Le retour des vestiaires s’est accompagné d’un jeu encore plus haché durant dix minutes. Braithwaite a cédé sa place prématurément à Ben Basat (48’), pour cause de légère blessure a priori, mais le Danois était de toute façon peu en jambes. La rencontre flirtait avec le zéro pointé, jusqu’à l’attentat de Lloyd Palun sur Sylla (55’), traduit par un rouge direct. Les deux équipes se sont enfin affolées, si ce n’est que l’habituel duo de choc azuréen Brüls-Cvitanich n’a rarement été si mal inspiré. Ils sortiront d’ailleurs sous les sifflets en cours de rencontre.

L’ascendant des visiteurs débuta réellement avec la première mèche allumée par le vice-capitaine Aurier (59’), avant que Ben Basat n’enflamme définitivement la rencontre suite à une « passe de la mort » de Trejo (65’). À 0-1, seul le jeune gardien Hassen se mis en valeur chez les Aiglons. Il empêcha Aurier de nous refaire le coup de Lorient (70’), il écarta une frappe lourde de Chantôme (87’), mais ne put rien sur une ultime contre-attaque conclue par Ben Yedder (90’+2). Emballé c’est pesé. Étrange succès. Pas vraiment inattendu, pas vraiment enthousiasmant. Comme s’il ne constituait qu’une simple séance de rattrapage face aux errements continuels à domicile depuis trois mois. Juste ce qu’il faut pour se rassurer, et se contenter d’un nul samedi prochain ?

Fin du syndrome du Stadium contre Reims ?

 

Nous ne serions plus à un paradoxe près. Pour mettre fin au signe indien récemment affilié au Stadium (six matchs infructueux), il faudra vaincre la seule autre équipe à afficher une plus grande aisance en déplacement que chez elle. Encore que les Rémois possèdent depuis le week-end dernier autant de points (21) dans les deux cas de figure. Alain Casanova prouvera-t-il une nouvelle fois que l’expression « on ne change pas une équipe qui gagne » ne passera pas par lui ? Après les intronisations mitigées de Boucher et Veskovac, nous sommes curieux de (re)voir évoluer Dominick Furman dans un poste de milieu relayeur. Le retour de suspension d’Aguilar devrait modifier aussi la donne au niveau des récupérateurs. Aux avant-postes, Braithwaite a perdu des points lors de sa rencontre la moins aboutie depuis ses débuts chez les violets, à moins que ce soit Ben Basat qui en ait gagné. Un doute demeure dans le cas Jonathan Zebina, apparu de nouveau nerveux à Nice (habituel carton jaune à la clé).

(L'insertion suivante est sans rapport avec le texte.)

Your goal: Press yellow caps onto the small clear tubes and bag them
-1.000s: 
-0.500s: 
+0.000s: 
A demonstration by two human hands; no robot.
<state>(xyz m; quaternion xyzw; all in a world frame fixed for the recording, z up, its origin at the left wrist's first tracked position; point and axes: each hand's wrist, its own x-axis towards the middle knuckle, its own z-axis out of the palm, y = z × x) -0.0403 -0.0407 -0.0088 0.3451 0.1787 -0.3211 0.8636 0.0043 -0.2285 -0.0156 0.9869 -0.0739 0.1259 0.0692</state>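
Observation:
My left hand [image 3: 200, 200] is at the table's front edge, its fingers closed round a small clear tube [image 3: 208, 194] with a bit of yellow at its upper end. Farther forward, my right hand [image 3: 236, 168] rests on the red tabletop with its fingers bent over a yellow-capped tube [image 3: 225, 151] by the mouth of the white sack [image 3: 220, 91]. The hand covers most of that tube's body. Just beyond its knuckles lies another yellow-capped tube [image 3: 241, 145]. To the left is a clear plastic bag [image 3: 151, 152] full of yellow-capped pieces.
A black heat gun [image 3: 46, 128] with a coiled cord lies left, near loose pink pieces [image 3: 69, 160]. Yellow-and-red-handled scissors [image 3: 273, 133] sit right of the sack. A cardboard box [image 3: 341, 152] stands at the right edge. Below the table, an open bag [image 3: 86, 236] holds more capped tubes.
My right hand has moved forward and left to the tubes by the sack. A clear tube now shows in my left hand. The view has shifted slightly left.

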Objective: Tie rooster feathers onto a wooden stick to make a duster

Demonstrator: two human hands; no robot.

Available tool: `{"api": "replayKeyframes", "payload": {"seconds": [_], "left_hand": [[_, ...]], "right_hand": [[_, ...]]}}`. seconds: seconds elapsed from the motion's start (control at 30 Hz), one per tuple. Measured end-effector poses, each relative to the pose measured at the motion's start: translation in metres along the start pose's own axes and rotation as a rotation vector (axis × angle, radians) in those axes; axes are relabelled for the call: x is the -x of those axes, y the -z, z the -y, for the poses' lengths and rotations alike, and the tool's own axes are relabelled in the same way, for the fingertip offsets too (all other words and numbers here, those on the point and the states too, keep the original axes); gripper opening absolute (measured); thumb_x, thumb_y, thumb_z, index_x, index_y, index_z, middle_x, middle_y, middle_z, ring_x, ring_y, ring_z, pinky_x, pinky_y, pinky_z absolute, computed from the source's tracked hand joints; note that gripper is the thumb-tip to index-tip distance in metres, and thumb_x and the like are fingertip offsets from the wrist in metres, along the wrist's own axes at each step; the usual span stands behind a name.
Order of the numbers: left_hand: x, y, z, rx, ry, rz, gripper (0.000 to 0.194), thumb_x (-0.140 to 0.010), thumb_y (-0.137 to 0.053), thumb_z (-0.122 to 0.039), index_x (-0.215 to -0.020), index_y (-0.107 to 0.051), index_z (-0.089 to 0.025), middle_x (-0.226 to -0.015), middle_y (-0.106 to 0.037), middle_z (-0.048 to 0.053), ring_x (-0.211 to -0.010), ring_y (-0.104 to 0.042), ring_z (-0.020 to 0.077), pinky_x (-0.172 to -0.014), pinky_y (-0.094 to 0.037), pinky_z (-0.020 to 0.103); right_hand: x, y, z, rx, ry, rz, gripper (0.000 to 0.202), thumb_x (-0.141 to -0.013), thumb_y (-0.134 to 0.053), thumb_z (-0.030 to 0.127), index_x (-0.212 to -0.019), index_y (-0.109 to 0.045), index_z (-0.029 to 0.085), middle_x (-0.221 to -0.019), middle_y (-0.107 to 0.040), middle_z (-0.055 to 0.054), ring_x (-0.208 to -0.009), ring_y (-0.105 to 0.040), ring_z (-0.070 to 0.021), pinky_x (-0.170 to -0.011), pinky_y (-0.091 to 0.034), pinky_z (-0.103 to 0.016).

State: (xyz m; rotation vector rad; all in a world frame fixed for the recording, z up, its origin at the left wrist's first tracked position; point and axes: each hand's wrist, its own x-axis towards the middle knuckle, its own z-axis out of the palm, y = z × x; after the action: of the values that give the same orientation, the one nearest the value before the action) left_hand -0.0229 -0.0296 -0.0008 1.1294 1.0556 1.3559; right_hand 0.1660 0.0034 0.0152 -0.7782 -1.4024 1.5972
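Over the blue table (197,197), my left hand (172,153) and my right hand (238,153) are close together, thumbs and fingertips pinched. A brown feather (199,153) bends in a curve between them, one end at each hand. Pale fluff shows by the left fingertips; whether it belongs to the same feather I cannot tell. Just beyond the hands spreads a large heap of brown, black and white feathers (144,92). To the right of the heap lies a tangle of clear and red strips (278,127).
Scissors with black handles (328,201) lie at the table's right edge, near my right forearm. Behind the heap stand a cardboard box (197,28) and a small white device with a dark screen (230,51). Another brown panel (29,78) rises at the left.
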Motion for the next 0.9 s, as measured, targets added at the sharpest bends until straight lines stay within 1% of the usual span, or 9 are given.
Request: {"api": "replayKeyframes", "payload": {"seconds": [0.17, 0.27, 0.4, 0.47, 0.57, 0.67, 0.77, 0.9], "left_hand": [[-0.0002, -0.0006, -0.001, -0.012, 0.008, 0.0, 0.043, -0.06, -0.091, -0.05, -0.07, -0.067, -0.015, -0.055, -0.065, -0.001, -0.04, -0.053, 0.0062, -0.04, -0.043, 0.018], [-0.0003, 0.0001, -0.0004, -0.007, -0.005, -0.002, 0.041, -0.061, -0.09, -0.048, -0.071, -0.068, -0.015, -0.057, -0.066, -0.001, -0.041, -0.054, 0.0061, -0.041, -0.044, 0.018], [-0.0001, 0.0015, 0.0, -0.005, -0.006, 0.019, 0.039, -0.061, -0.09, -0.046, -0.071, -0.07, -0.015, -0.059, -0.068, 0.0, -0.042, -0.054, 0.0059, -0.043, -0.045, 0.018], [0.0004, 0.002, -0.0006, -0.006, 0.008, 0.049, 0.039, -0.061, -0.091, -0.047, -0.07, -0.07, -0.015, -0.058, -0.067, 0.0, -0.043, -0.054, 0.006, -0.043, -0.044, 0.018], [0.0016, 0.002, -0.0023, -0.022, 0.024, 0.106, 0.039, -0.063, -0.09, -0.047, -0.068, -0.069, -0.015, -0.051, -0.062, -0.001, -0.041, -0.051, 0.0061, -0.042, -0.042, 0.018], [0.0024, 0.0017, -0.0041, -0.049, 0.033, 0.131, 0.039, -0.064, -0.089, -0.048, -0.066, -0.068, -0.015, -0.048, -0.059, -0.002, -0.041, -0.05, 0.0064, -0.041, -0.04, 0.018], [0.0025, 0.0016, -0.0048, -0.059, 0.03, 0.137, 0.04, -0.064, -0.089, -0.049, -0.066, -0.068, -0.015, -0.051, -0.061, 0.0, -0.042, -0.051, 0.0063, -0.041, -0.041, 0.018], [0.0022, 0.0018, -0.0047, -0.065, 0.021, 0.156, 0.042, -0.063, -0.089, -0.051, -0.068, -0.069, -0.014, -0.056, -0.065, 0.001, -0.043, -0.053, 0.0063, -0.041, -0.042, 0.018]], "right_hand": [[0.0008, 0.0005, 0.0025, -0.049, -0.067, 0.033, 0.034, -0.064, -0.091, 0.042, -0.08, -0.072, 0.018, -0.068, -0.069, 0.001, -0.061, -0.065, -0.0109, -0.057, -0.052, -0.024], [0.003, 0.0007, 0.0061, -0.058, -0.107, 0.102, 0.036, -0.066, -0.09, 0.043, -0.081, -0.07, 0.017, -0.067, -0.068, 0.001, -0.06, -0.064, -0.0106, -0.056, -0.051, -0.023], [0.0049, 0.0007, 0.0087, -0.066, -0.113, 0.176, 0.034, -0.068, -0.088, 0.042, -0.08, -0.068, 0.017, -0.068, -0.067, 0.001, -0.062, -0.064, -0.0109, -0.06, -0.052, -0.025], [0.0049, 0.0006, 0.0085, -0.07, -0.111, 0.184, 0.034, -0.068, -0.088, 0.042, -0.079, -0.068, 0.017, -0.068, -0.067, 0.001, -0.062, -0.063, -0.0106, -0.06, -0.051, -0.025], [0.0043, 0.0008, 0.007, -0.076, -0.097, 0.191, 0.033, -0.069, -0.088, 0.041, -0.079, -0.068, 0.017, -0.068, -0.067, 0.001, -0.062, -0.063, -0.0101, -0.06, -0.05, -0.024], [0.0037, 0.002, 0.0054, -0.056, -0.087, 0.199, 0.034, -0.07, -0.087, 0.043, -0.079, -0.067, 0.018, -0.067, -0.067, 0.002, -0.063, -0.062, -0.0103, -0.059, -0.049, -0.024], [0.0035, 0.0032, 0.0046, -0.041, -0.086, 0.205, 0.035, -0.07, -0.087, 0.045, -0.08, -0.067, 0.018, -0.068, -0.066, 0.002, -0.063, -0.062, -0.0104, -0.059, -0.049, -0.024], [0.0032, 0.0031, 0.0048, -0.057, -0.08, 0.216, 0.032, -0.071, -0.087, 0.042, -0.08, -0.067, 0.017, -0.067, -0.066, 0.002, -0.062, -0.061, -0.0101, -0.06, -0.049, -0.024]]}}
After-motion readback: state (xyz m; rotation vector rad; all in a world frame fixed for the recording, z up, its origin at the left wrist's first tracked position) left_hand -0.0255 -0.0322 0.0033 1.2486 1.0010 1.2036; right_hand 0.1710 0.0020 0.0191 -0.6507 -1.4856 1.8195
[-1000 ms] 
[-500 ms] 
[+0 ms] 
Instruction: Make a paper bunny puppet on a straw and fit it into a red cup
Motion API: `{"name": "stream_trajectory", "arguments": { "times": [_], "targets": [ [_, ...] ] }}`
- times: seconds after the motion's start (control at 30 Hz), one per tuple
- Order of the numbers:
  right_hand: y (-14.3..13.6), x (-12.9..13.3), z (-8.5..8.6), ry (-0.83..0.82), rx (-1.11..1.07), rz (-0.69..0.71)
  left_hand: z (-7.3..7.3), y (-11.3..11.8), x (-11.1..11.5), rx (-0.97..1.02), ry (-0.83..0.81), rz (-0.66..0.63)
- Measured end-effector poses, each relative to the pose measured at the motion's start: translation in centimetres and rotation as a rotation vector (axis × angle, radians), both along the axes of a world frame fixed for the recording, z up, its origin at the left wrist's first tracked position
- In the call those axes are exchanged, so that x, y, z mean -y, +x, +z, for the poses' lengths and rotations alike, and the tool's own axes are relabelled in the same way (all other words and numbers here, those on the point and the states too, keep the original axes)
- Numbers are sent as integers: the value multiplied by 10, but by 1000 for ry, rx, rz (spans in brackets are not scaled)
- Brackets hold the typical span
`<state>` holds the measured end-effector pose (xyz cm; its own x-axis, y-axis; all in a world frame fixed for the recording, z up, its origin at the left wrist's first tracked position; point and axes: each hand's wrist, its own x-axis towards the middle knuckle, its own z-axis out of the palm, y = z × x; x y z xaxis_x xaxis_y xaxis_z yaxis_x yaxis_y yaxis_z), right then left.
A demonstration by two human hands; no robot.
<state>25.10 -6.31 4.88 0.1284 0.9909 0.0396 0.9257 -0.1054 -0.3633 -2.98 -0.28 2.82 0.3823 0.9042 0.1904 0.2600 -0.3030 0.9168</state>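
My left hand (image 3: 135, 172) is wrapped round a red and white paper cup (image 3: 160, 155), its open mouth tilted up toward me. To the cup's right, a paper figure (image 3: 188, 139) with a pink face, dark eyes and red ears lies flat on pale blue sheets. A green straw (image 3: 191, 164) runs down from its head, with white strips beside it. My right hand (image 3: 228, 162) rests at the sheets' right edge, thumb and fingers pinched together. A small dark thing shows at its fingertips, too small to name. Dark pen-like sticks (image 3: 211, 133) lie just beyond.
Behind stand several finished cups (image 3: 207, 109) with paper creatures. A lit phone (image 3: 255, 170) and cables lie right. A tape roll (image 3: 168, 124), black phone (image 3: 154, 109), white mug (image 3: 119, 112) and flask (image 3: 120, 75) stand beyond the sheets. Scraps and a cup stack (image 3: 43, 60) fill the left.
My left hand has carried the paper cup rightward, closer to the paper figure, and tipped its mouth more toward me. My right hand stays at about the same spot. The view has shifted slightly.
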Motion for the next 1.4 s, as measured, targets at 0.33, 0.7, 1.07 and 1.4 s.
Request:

Au-delà des choix pour lesquels optera le coach toulousain, c’est un autre syndrome qu’il faudra surpasser : celui de lever le pied face à une position trop confortable dans la dernière ligne droite. Deux petites victoires dans les douze dernières rencontres en 2009-2010, à peine mieux la saison suivante, trois points dans les six derniers matchs en 2011-2012 et une baisse de tension cruciale entre la 31e et la 34e journée l’an dernier (un point pris). Rappelons que le TFC n’est à l’heure actuelle qu’à sept points d’une 5e place virtuellement européenne. Rappelons qu’il dispose du calendrier le moins ardu des équipes du haut de tableau. Rappelons enfin que le club haut-garonnais n’a enchaîné deux victoires de rang qu’à deux reprises cette saison. La dernière micro-série en date remonte aux 9e et 10e journées…face à Nice et Reims.